それに花の様ないい匂いがするし、自分の体とはまるで違う柔らかいものを持ち上げてる様だった。
「たしかに高いけどおんぶの方がいいんじゃ?」
「綾乃の尻を狙う奴が出てくるかもしれんからな」
「何言ってるの!」
もうっと言って呆れていたが、それとは別に綾乃はイルミネーションに夢中になっていた。
「あ、これじゃあ雄星くんが見れないね・・・・・・」
俺は「別にいい」と言ったのだが、綾乃が俺に気を遣って「おんぶでお願いします」と言ってきたのでおんぶにしようと、一旦下ろそうとした時に後ろから人がぶつかってきたのだろうドンッと衝撃がきてゆらっとふらついてしまい、前に倒れそうになってしまった。
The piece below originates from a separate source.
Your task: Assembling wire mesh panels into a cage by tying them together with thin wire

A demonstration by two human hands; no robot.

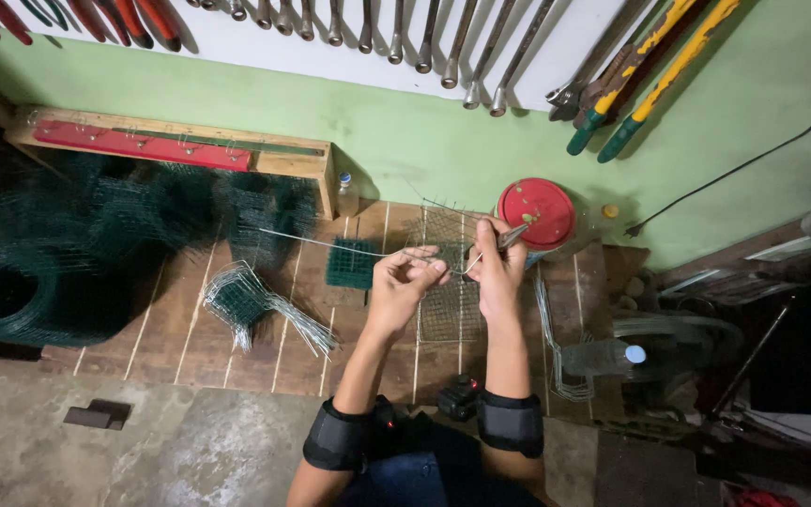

俺は咄嗟に綾乃の上半身の方に腕を持っていき、何かを掴んで踏ん張った。
その掴んだ感触はフニャッとしていた。お腹・・・ではなかった。
「・・・・・・ろして」
「え?なんて?」
「下ろして!」
俺はゆっくり、綾乃のことを下ろす。この反応で分かった。俺が咄嗟に掴んだところは胸だ。
ラッキースケベをこんなところで発動したくはなかった。
「おんぶお願いします」
「は、はい!」
綾乃をおんぶすると、綾乃が前屈みになってくるので、綾乃の胸が当たっていることがわかる。
「綾乃?あの、当たってるんだけど」
「し、仕方ないでしょ!小さくできないんだから」
「小さくはしなくていいんだけど・・・・・・」
「えっち、変態」
そう言って俺はバシッと叩かれる。でも、男だったらこんなに天国と思える時間はないだろう。
高校2年生まで生きてきて、1番最高のクリスマスになった。